START RECORD EXTRACTS

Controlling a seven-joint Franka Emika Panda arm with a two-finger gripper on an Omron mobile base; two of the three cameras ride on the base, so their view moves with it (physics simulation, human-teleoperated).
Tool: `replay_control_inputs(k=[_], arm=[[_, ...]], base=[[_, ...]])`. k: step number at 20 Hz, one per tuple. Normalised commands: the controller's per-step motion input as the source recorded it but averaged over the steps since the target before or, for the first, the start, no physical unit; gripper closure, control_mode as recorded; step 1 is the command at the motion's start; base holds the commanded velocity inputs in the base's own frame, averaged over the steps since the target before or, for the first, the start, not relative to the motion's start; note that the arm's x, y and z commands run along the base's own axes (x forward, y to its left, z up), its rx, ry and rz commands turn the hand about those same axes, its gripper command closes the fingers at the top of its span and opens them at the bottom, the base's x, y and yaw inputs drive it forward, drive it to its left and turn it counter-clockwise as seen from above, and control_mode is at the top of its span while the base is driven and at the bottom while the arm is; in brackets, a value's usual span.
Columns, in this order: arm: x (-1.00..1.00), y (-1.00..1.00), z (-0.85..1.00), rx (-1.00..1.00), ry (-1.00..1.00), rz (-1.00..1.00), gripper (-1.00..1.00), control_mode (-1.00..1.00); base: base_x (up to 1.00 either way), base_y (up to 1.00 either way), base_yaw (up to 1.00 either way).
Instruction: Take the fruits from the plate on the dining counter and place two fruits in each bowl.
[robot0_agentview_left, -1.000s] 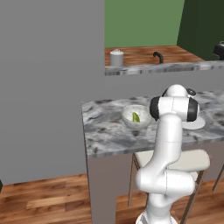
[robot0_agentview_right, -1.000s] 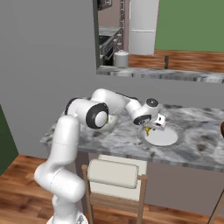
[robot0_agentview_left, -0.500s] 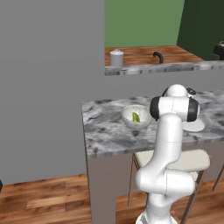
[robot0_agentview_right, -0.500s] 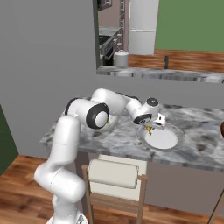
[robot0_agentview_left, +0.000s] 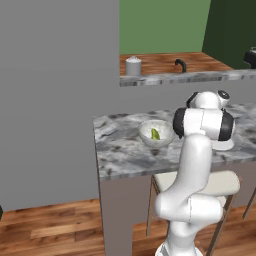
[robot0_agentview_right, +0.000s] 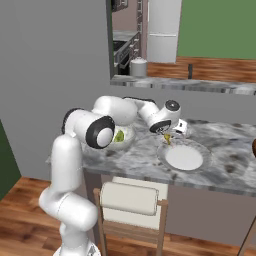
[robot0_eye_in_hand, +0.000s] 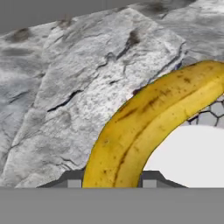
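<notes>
My gripper (robot0_agentview_right: 167, 138) is shut on the curved yellow banana (robot0_eye_in_hand: 144, 127), holding it just above the left rim of the flat pale plate (robot0_agentview_right: 187, 159) on the marbled dining counter (robot0_agentview_right: 230, 167). In the hand view the banana runs up between the fingertips (robot0_eye_in_hand: 151, 178), with the plate (robot0_eye_in_hand: 192, 157) under it. The plate's face is bare white. Left of the gripper sits the pale speckled bowl (robot0_agentview_right: 124, 140) holding the oblong green fruit (robot0_agentview_right: 119, 135); both show again as the bowl (robot0_agentview_left: 150, 140) and the green fruit (robot0_agentview_left: 155, 134). A dark brown bowl's edge (robot0_agentview_right: 254, 149) peeks in at the right.
Behind the counter (robot0_agentview_left: 120, 150) a grey wall has an opening onto a wooden worktop with a grey canister (robot0_agentview_left: 133, 65) and a black tap (robot0_agentview_left: 180, 64). A stool with a pale seat (robot0_agentview_right: 131, 197) stands under the counter's front edge.
The gripper has risen slightly and shifted a little left with the banana, from over the plate to its left rim. Bowl and plate have not moved.
</notes>
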Motion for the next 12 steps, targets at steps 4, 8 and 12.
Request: replay_control_inputs(k=[4, 8, 12], arm=[[-0.10, 1.00, 0.42, 0.00, -0.07, 0.01, 1.00, -1.00], [-0.39, 1.00, 0.47, 0.00, -0.05, 0.04, 1.00, -1.00], [-0.30, 1.00, 0.48, 0.00, -0.05, 0.02, 1.00, -1.00]], base=[[0.00, 0.00, 0.00], [0.00, 0.00, 0.00], [0.00, 0.00, 0.00]])
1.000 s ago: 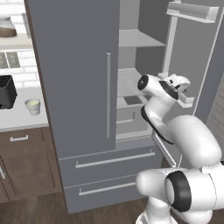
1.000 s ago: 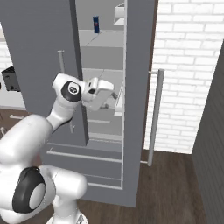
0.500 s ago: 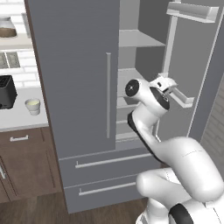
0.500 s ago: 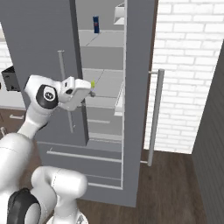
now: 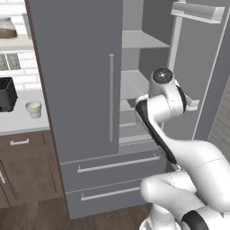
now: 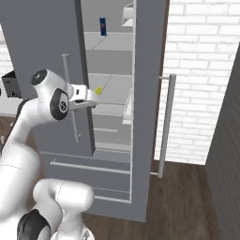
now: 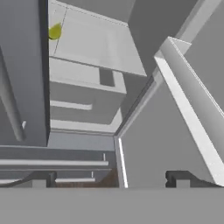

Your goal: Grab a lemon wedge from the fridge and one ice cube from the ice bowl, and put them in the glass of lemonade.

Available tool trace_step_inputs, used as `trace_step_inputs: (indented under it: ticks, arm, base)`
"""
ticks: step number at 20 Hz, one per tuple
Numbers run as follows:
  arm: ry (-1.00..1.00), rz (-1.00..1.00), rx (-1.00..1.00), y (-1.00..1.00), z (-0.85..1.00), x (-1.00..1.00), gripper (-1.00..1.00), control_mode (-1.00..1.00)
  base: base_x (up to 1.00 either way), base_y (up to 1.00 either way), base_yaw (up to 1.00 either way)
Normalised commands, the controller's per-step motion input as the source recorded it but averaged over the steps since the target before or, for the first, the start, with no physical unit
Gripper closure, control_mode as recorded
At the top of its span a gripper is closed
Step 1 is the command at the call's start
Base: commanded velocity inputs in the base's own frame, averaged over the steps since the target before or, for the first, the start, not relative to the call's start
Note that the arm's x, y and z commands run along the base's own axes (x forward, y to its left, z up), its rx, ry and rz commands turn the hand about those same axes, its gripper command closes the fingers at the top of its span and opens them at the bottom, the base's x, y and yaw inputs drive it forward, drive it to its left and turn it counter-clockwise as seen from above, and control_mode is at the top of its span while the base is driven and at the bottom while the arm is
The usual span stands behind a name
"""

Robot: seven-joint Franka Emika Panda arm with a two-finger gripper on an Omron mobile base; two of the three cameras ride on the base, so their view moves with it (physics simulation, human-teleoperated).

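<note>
A: Item one, fridge (image 5: 85, 81)?
B: Tall, grey. Left door closed, with a long bar handle; right door (image 6: 147, 108) swung wide open, two drawers below. Pale shelves (image 7: 94, 41) exposed inside.

A: Item two, wedge?
B: Wedge (image 6: 98, 89), small, yellow-green, lying on a middle shelf near its left front edge, just behind the edge of the closed door. In the hand view it sits at upper left (image 7: 54, 31), partly cut off by that door.

A: Item three, gripper?
B: Gripper (image 6: 91, 98), in front of the open compartment, near the wedge but apart from it. Fingers (image 7: 39, 178) spread wide, nothing between them.

A: Item four, lemonade?
B: Small whitish cup (image 5: 33, 108) on the counter left of the fridge, beside a black toaster (image 5: 6, 94).

A: Other entries?
B: A blue can (image 6: 102, 26) on an upper shelf.
</note>
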Motion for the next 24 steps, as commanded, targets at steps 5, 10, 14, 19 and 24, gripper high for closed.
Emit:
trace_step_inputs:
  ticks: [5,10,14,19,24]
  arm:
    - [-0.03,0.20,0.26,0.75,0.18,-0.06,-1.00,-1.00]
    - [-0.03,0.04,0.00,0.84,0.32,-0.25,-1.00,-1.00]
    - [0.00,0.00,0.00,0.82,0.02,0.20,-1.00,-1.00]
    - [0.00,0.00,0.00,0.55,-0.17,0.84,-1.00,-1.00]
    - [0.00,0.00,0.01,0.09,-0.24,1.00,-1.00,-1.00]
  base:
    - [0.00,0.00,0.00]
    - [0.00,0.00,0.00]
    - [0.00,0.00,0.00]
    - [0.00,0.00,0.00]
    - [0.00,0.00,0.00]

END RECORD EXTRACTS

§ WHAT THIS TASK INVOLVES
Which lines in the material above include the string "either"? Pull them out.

§ RESPONSE BOX
Columns, in this order: arm: x (-1.00..1.00), y (-1.00..1.00), z (-0.85..1.00), rx (-1.00..1.00), ry (-1.00..1.00), rz (-1.00..1.00), gripper (-1.00..1.00), control_mode (-1.00..1.00); base: base_x (up to 1.00 either way), base_y (up to 1.00 either way), base_yaw (up to 1.00 either way).
  base: base_x (up to 1.00 either way), base_y (up to 1.00 either way), base_yaw (up to 1.00 either way)

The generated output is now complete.